_INSTRUCTIONS FOR THE TASK:_
Write out nothing but the lines from the first line of the entries below through the line with "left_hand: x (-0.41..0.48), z"; no pictures go in.

_DATA SUPPLIED:_
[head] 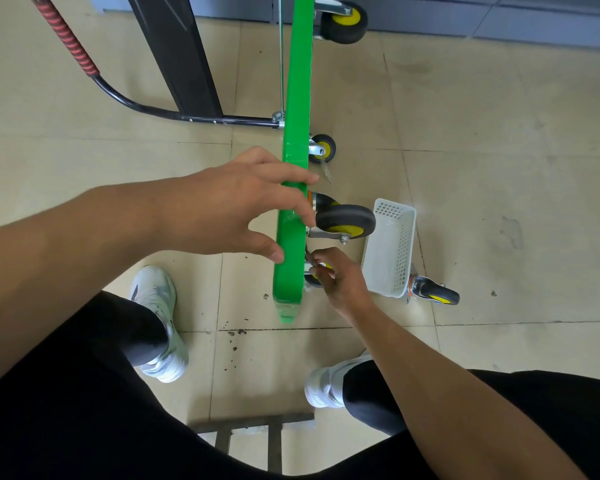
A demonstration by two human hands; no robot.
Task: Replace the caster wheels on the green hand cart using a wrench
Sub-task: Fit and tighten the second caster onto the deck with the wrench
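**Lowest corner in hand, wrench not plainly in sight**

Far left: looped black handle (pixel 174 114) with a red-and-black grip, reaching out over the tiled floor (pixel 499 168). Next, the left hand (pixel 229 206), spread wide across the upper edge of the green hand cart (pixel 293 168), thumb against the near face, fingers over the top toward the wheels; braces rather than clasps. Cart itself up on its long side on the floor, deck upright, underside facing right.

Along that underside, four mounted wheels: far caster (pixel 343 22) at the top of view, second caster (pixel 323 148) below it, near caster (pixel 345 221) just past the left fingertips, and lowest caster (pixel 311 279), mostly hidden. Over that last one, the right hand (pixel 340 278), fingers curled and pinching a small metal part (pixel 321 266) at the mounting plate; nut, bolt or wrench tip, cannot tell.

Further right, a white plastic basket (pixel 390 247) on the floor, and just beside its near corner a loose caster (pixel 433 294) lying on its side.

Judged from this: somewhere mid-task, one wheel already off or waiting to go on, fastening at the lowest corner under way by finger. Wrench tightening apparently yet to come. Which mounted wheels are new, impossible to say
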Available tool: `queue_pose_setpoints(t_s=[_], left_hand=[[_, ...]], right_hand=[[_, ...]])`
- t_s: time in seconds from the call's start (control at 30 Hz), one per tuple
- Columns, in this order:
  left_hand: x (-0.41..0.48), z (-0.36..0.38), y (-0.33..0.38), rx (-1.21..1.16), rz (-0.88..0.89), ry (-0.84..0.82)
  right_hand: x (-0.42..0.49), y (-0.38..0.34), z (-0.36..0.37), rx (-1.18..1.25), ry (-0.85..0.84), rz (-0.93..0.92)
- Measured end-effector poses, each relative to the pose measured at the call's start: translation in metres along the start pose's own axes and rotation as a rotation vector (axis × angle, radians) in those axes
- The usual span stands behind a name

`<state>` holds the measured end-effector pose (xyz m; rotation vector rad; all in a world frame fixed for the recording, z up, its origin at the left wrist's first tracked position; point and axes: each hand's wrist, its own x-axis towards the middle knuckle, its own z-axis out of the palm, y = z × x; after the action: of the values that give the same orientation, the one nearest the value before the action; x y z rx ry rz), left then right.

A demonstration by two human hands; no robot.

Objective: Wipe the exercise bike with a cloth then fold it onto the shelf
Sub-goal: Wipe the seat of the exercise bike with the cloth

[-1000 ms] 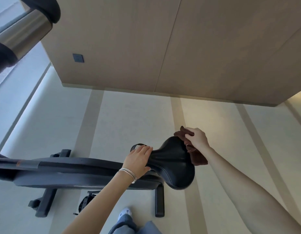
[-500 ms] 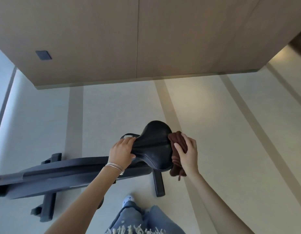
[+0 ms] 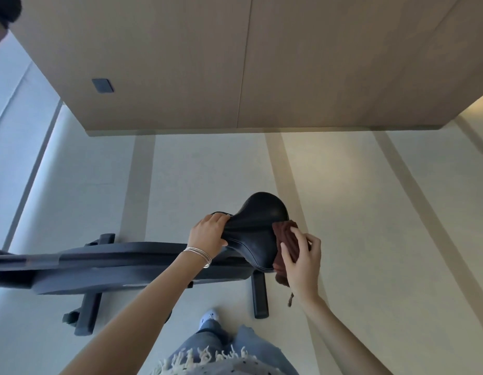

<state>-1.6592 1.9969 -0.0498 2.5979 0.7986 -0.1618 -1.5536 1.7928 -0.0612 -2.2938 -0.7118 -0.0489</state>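
Observation:
The exercise bike's black saddle (image 3: 258, 228) stands at the centre, above the dark frame (image 3: 121, 266) that runs off to the left. My left hand (image 3: 209, 234), with thin bracelets at the wrist, grips the saddle's narrow nose. My right hand (image 3: 302, 259) presses a dark brown cloth (image 3: 286, 239) against the saddle's right side. Part of the cloth hangs below the hand. No shelf is in view.
A wood-panelled wall (image 3: 235, 63) with a small dark plate (image 3: 102, 85) rises ahead. The bike's black floor feet (image 3: 259, 296) rest on the pale striped floor. My shoe (image 3: 207, 318) and jeans (image 3: 229, 347) are below the saddle. A window lies left.
My right hand slid the cloth from the far rear of the saddle round to its right side, nearer me. The left hand kept its grip on the nose. The camera shifted.

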Motion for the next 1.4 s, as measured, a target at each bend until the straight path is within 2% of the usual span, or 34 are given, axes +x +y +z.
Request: queue_pose_setpoints(t_s=[0.27, 0.37, 0.43, 0.57, 0.67, 0.77, 0.87, 0.93, 1.03, 1.1, 1.23, 1.4], left_hand=[[0.001, 0.001, -0.002, -0.011, 0.003, -0.006], [-0.001, 0.000, -0.002, -0.016, 0.014, -0.010], [-0.001, 0.000, -0.003, -0.018, 0.020, -0.013], [-0.001, 0.001, -0.004, -0.027, 0.030, -0.007], [-0.001, 0.001, -0.008, -0.005, 0.057, -0.009], [0.004, -0.006, -0.015, 0.044, 0.130, -0.063], [0.002, -0.011, -0.024, 0.107, 0.207, -0.098], [-0.007, -0.011, -0.032, 0.125, 0.216, -0.074], [-0.020, -0.011, -0.049, 0.105, 0.158, -0.008], [-0.030, -0.012, -0.061, 0.098, 0.095, 0.024], [-0.051, -0.009, -0.075, 0.056, -0.011, 0.025], [-0.075, -0.009, -0.084, 0.045, -0.086, 0.049]], right_hand=[[0.068, -0.016, 0.007, -0.147, -0.195, 0.009], [0.046, -0.019, 0.006, -0.089, -0.117, 0.049], [0.012, -0.016, 0.002, -0.050, -0.068, 0.003], [-0.037, -0.003, -0.013, -0.046, -0.168, -0.083], [-0.010, -0.003, -0.023, -0.017, -0.205, -0.095], [0.033, -0.013, -0.023, -0.110, -0.207, -0.101], [0.053, -0.021, -0.017, -0.235, -0.314, -0.158], [0.055, -0.019, -0.016, -0.233, -0.349, -0.201], [0.054, -0.018, -0.015, -0.201, -0.323, -0.223], [0.055, -0.023, -0.008, -0.197, -0.321, -0.300], [0.055, -0.051, 0.022, -0.220, -0.393, -0.454], [0.055, -0.093, 0.066, -0.164, -0.466, -0.504]])
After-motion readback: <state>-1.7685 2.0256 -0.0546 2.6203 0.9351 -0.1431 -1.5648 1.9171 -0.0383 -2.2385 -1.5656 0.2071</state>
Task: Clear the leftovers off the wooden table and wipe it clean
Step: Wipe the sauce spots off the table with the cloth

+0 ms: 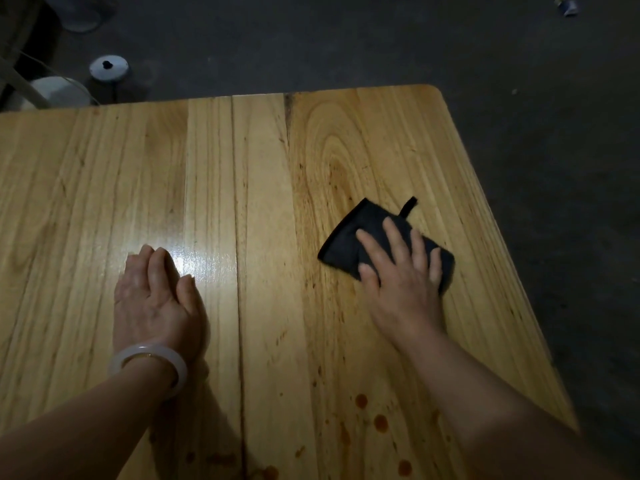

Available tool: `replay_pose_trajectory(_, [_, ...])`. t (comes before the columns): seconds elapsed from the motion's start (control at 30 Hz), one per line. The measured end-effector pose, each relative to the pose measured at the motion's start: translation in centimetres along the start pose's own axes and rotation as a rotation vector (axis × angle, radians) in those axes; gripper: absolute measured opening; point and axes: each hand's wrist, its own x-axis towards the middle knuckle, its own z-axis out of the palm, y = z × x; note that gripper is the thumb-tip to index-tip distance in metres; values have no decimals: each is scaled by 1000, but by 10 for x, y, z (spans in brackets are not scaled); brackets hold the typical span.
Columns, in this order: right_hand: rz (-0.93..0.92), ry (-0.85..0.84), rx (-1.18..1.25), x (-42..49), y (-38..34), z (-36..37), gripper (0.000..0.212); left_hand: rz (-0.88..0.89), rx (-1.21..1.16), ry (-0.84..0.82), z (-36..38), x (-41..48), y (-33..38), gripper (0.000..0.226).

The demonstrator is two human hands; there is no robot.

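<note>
Head view: we judge smearing to be the chief risk. The reddish-brown spots (pixel 381 423) lie at the near edge of the worktop (pixel 214 161), well apart from the black cloth (pixel 349 244). The cloth sits flat toward the far right corner under the right hand (pixel 401 271), whose straight, spread fingers press it down and grip nothing. Dragged through the spots, the cloth could spread them along the grain or into the seam between boards. A lesser risk is the cloth slipping off the nearby right edge. The left hand (pixel 156 296) lies open on the glossy boards, holding nothing. We see no leftovers on the worktop. Beyond it, the dim, dark floor (pixel 346 46) carries a pale container (pixel 59 91) and a round lid (pixel 109 66).
</note>
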Motion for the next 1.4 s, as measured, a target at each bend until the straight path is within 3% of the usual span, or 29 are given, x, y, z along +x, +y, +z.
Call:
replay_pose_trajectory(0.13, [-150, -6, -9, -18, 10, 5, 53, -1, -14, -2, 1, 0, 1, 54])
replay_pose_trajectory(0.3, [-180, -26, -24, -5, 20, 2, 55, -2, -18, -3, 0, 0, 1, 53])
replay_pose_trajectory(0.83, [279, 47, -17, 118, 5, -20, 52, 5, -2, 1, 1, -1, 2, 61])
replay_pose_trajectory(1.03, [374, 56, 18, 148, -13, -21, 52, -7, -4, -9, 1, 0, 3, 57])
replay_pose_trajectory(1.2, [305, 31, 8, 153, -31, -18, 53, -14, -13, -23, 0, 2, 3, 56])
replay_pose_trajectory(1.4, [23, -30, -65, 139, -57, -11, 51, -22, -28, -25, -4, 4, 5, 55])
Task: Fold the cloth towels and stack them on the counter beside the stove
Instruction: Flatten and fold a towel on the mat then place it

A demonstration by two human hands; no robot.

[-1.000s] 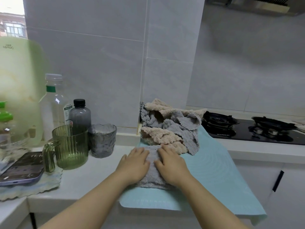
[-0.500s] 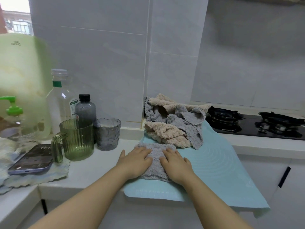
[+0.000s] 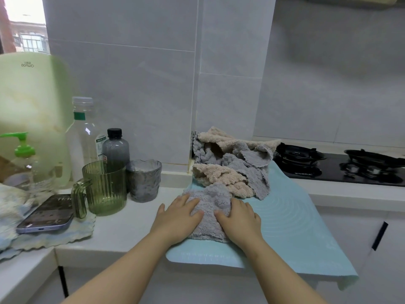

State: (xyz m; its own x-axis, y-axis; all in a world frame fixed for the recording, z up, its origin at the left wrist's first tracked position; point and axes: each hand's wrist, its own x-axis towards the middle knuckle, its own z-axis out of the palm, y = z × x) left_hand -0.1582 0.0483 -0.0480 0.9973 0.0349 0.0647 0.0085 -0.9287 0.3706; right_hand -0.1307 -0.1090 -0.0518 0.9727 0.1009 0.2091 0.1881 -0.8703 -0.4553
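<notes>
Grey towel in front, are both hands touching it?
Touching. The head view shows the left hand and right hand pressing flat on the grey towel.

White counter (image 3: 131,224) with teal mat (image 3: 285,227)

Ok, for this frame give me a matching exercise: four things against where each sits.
1 grey towel
2 phone
3 gas stove
4 green jug

A on the scalloped cloth
B under the left hand and right hand
C right of the towel pile
D beside the grey tumbler

Pairs: 1-B, 2-A, 3-C, 4-D
</notes>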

_SOLVED EXERCISE:_
[head] 
A demonstration by two human hands; no robot.
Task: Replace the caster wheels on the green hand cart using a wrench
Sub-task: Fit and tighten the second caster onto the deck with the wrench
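**Lowest corner in hand, wrench not plainly in sight**

Far left: looped black handle (pixel 174 114) with a red-and-black grip, reaching out over the tiled floor (pixel 499 168). Next, the left hand (pixel 229 206), spread wide across the upper edge of the green hand cart (pixel 293 168), thumb against the near face, fingers over the top toward the wheels; braces rather than clasps. Cart itself up on its long side on the floor, deck upright, underside facing right.

Along that underside, four mounted wheels: far caster (pixel 343 22) at the top of view, second caster (pixel 323 148) below it, near caster (pixel 345 221) just past the left fingertips, and lowest caster (pixel 311 279), mostly hidden. Over that last one, the right hand (pixel 340 278), fingers curled and pinching a small metal part (pixel 321 266) at the mounting plate; nut, bolt or wrench tip, cannot tell.

Further right, a white plastic basket (pixel 390 247) on the floor, and just beside its near corner a loose caster (pixel 433 294) lying on its side.

Judged from this: somewhere mid-task, one wheel already off or waiting to go on, fastening at the lowest corner under way by finger. Wrench tightening apparently yet to come. Which mounted wheels are new, impossible to say
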Available tool: `queue_pose_setpoints(t_s=[_], left_hand=[[_, ...]], right_hand=[[_, ...]])`
- t_s: time in seconds from the call's start (control at 30 Hz), one per tuple
- Columns, in this order:
  left_hand: x (-0.41..0.48), z (-0.36..0.38), y (-0.33..0.38), rx (-1.21..1.16), rz (-0.88..0.89), ry (-0.84..0.82)

None of the exercise remains to be done.